Ekerekeme Agiomor

Personal information
- Born: 16 December 1994 (age 31)

Sport
- Country: Nigeria
- Sport: Amateur wrestling
- Event: Freestyle

Medal record
Men's freestyle wrestling
Representing Nigeria
African Championships
| Gold medal – first place | 2018 Port Harcourt | 79 kg |
| Bronze medal – third place | 2019 Hammamet | 79 kg |
| Bronze medal – third place | 2020 Algiers | 86 kg |
| Bronze medal – third place | 2022 El Jadida | 86 kg |

= Ekerekeme Agiomor =

Nigerian freestyle wrestler

Ekerekeme Agiomor (born 16 December 1994) is a Nigerian freestyle wrestler. He is a four-time medalist, including gold, at the African Wrestling Championships.

== Career ==

He won the gold medal in the 79 kg event at the 2018 African Wrestling Championships held in Port Harcourt, Nigeria. A year later, he won one of the bronze medals in this event at the 2019 African Wrestling Championships held in Hammamet, Tunisia.

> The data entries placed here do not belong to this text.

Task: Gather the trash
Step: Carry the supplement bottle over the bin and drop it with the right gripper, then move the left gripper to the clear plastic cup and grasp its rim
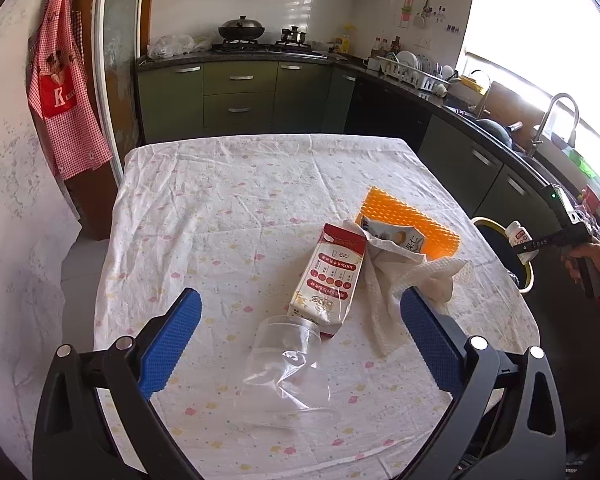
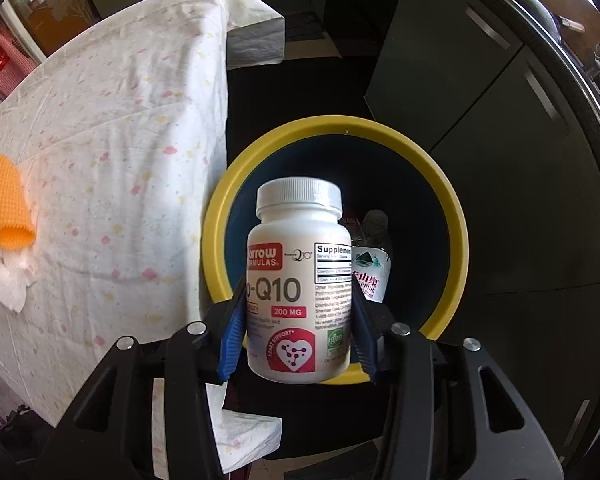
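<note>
Trash was partly collected: the right tongs [image 2: 298, 336] were clamped on a white supplement bottle [image 2: 299, 280], held upright directly over the mouth of the yellow-rimmed bin [image 2: 456, 216] that stood on the floor just beside the bench [image 1: 220, 208]. A plastic water bottle [image 2: 370, 256] already lay in the bin beyond the tongs, so at least one piece seemed to be done and the supplement bottle looked ready to drop.

More was left on the bench. The left tongs [image 1: 300, 344] stood wide apart and empty, with a crushed clear plastic cup [image 1: 288, 368] lying between and just ahead of the blades. Past it lay a red-and-white carton [image 1: 328, 280], touching crumpled paper towels [image 1: 384, 284] (off to the right blade's side), then a snack wrapper [image 1: 392, 236] resting on an orange textured mat [image 1: 408, 220].

Whether the mat counted as trash was unclear. The bin's bottom was dark and mostly hidden behind the held bottle, so anything else inside could not be made out.
</note>
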Action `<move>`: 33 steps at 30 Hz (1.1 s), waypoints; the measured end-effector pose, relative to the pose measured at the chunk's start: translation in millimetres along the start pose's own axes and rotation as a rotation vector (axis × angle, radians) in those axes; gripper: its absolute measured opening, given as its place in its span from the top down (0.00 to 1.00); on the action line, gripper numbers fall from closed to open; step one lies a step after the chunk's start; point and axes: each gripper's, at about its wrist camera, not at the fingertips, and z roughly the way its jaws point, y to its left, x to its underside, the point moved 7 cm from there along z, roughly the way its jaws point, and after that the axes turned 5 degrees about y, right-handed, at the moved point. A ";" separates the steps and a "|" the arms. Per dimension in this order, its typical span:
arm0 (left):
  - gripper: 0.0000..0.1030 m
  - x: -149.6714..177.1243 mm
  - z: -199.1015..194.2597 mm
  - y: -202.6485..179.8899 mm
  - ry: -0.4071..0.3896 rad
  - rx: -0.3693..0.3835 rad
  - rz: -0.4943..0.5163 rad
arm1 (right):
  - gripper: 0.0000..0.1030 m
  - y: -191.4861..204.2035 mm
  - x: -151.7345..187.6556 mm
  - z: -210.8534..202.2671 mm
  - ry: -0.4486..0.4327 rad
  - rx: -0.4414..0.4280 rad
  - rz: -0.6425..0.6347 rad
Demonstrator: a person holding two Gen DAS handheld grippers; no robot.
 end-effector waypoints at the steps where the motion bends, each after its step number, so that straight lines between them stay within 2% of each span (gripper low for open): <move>1: 0.05 -0.2 0.3 -0.8 0.002 -0.002 0.003 | 0.57 -3.0 -3.9 3.3 0.001 -0.005 0.010; 3: 0.05 -1.1 1.1 -2.7 0.005 -0.002 0.006 | 0.53 -5.9 -12.3 10.7 0.001 -0.021 0.021; 5: 0.05 -1.0 1.6 -3.7 0.006 -0.001 0.006 | 0.39 -13.3 -19.5 13.6 -0.008 -0.022 0.053; 8: 0.05 0.6 2.2 -5.4 0.011 0.001 0.010 | 0.39 -16.6 -18.4 3.7 -0.051 -0.028 0.083; 12: 0.05 3.7 1.5 -3.8 0.020 -0.013 0.015 | 0.39 -3.8 4.0 -17.4 -0.114 -0.046 0.065; 18: 0.05 10.7 -1.0 3.2 0.031 -0.030 -0.002 | 0.38 26.2 42.1 -30.9 -0.172 -0.134 0.053; 23: 0.05 23.4 10.6 3.4 0.082 -0.048 -0.001 | 0.38 55.7 62.9 -35.2 -0.192 -0.216 0.021; 30: 0.05 47.5 36.9 -1.2 0.177 -0.091 0.033 | 0.36 89.9 73.8 -38.3 -0.182 -0.247 -0.059; 33: 0.05 59.4 38.9 -4.6 0.197 -0.084 0.054 | 0.36 96.2 75.1 -40.5 -0.186 -0.252 -0.074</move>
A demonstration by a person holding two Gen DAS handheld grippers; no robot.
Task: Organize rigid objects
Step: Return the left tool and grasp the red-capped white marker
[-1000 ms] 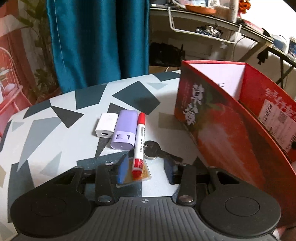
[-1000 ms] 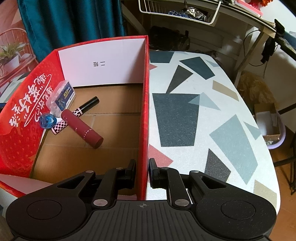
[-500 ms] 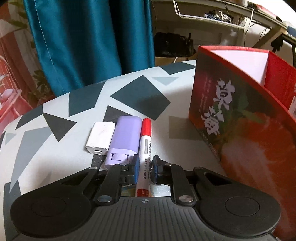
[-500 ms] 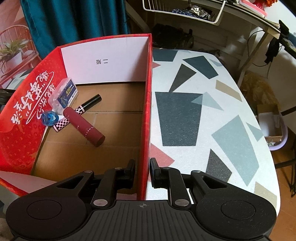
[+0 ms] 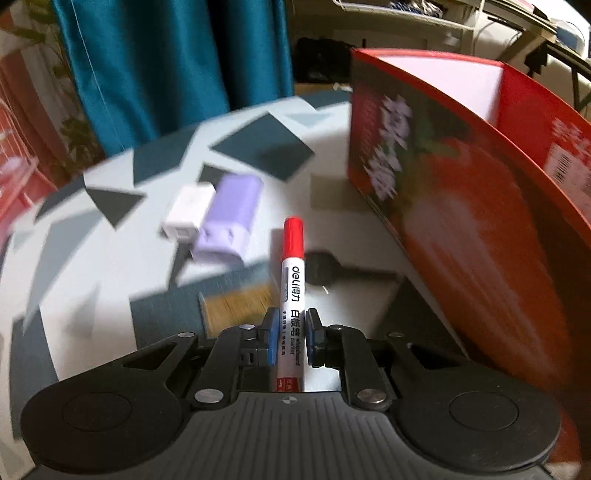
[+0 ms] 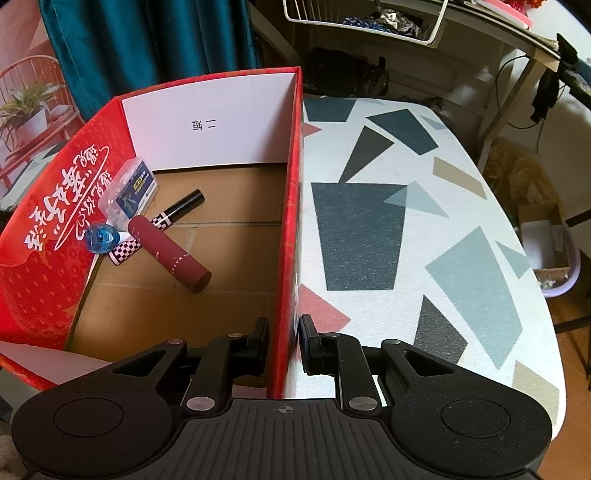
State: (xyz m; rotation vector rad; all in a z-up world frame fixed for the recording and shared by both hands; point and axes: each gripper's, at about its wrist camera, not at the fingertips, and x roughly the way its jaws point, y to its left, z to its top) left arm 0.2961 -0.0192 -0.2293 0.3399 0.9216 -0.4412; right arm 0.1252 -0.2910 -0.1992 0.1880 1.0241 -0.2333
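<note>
My left gripper (image 5: 291, 334) is shut on a white whiteboard marker (image 5: 293, 295) with a red cap, which sticks out ahead of the blue pads, clear of the table. Behind it on the patterned table (image 5: 110, 266) lie a white charger (image 5: 186, 216), a purple case (image 5: 231, 218), a dark key (image 5: 325, 267) and a tan card (image 5: 240, 302). My right gripper (image 6: 283, 341) is shut on the right wall of the red cardboard box (image 6: 291, 221). Inside the box lie a maroon tube (image 6: 170, 253), a checkered black pen (image 6: 166, 221), a clear plastic case (image 6: 127, 190) and a small blue item (image 6: 101, 236).
The red box (image 5: 461, 192) stands close on the right in the left wrist view. A teal curtain (image 5: 177, 66) hangs behind the table. In the right wrist view, a desk with a wire basket (image 6: 365, 18) stands beyond the table and a lilac bin (image 6: 554, 254) sits on the floor at right.
My left gripper closed on the marker, then lifted it off the table away from the purple case and card. The right gripper kept its hold on the box wall without moving.
</note>
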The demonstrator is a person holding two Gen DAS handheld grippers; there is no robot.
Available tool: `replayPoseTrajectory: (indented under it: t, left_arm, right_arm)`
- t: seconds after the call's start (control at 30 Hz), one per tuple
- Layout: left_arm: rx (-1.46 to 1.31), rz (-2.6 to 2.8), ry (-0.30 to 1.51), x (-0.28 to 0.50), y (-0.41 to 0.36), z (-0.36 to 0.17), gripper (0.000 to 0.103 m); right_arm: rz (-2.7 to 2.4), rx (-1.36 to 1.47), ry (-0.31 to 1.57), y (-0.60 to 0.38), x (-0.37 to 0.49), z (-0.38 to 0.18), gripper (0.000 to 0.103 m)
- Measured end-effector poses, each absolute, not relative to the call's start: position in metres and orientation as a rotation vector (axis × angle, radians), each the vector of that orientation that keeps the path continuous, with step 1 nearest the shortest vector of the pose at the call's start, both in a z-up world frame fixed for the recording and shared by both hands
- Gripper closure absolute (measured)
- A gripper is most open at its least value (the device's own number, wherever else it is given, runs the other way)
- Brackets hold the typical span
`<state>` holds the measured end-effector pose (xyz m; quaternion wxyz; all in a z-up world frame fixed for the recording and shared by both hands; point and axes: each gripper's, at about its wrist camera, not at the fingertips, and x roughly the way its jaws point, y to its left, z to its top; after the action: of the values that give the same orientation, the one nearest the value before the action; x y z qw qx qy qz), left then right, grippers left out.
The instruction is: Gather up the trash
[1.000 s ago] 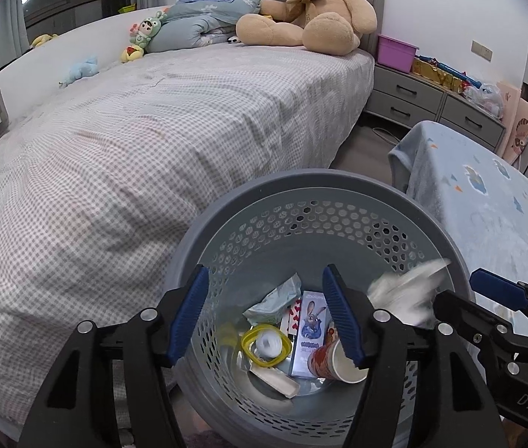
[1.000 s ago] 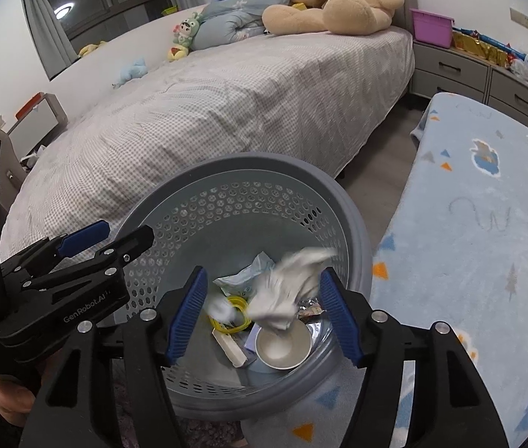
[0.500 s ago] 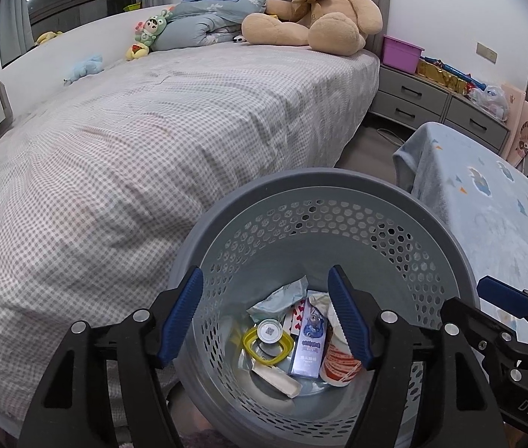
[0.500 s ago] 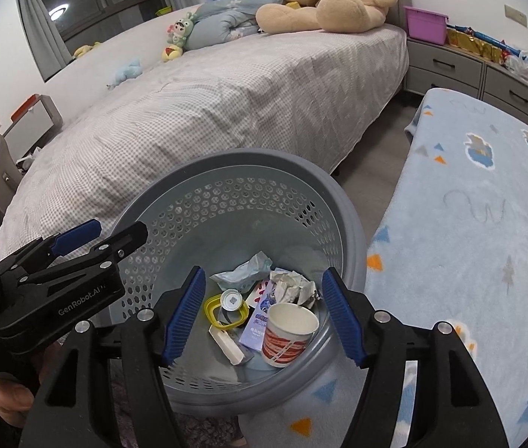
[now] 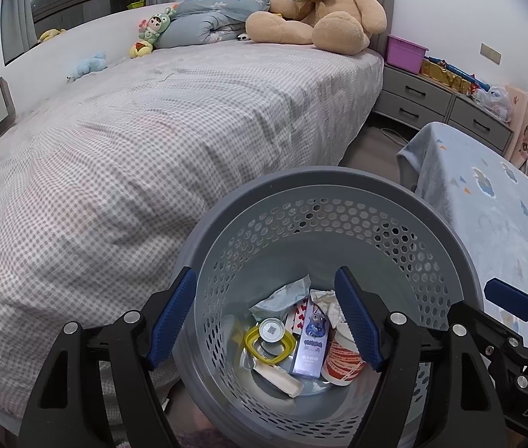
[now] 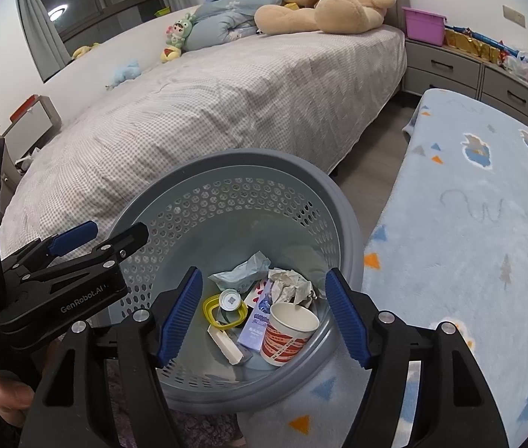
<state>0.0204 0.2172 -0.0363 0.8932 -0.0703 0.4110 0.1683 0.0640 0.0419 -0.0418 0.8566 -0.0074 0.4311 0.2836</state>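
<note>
Both grippers hang over the bin (image 5: 338,186) with jaws spread and nothing between them; both have just been widening. A second ago a crumpled tissue (image 6: 294,283) was dropping from the right gripper (image 6: 264,313); it now lies at the bottom, behind the paper cup (image 6: 288,332). The left gripper (image 5: 264,317) is likewise empty.

In the bin: one cup, one tissue, one purple carton (image 5: 310,339), one yellow ring (image 5: 269,341) around a white cap, one pale stick (image 5: 277,375), one blue-green wrapper (image 5: 282,295) (a red-and-white scrap under the carton is hard to make out). From the left view the cup is half hidden by a finger.

Beyond, one checked bed (image 5: 133,130), one teddy bear (image 5: 320,15), a blue blanket (image 6: 488,224).
</note>
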Motion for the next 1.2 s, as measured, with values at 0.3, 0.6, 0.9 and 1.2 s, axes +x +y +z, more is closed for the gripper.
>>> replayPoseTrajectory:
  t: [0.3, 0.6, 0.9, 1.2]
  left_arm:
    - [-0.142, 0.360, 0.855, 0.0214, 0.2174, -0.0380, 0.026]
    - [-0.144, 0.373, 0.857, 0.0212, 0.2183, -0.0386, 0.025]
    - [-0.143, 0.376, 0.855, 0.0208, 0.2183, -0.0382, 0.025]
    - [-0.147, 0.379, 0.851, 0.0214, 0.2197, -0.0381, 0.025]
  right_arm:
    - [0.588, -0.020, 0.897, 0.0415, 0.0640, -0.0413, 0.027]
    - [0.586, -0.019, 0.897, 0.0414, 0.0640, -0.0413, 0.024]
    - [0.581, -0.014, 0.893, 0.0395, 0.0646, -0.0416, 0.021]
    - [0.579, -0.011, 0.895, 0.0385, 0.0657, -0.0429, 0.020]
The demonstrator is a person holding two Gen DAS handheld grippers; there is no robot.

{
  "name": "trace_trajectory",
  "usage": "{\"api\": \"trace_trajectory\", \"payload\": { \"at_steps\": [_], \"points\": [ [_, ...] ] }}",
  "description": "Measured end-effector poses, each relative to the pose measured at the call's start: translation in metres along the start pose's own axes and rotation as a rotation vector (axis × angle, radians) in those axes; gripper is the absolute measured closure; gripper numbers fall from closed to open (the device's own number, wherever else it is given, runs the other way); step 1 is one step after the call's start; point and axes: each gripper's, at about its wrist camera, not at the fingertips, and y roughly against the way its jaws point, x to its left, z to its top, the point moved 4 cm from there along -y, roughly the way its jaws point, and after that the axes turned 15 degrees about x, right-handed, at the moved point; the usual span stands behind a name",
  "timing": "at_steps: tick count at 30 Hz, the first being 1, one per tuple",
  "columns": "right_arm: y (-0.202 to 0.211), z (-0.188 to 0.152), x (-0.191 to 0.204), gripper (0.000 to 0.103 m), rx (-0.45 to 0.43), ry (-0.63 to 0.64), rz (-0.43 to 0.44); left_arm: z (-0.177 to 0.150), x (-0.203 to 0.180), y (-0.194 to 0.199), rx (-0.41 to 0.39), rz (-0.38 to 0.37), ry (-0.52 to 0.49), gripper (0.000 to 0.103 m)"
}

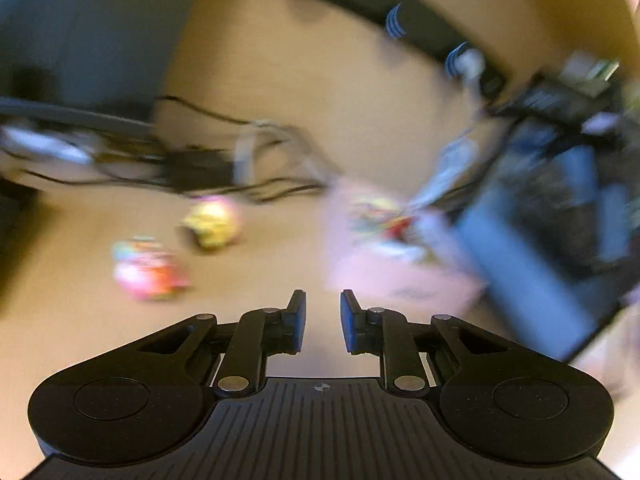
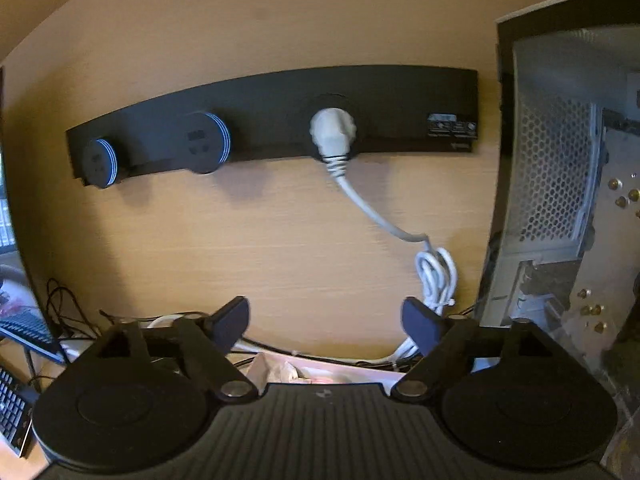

In 2020, he won one of the bronze medals in the 86 kg event at the African Wrestling Championships held in Algiers, Algeria.

He qualified at the 2021 African & Oceania Wrestling Olympic Qualification Tournament to represent Nigeria at the 2020 Summer Olympics in Tokyo, Japan. He competed in the men's 86 kg event.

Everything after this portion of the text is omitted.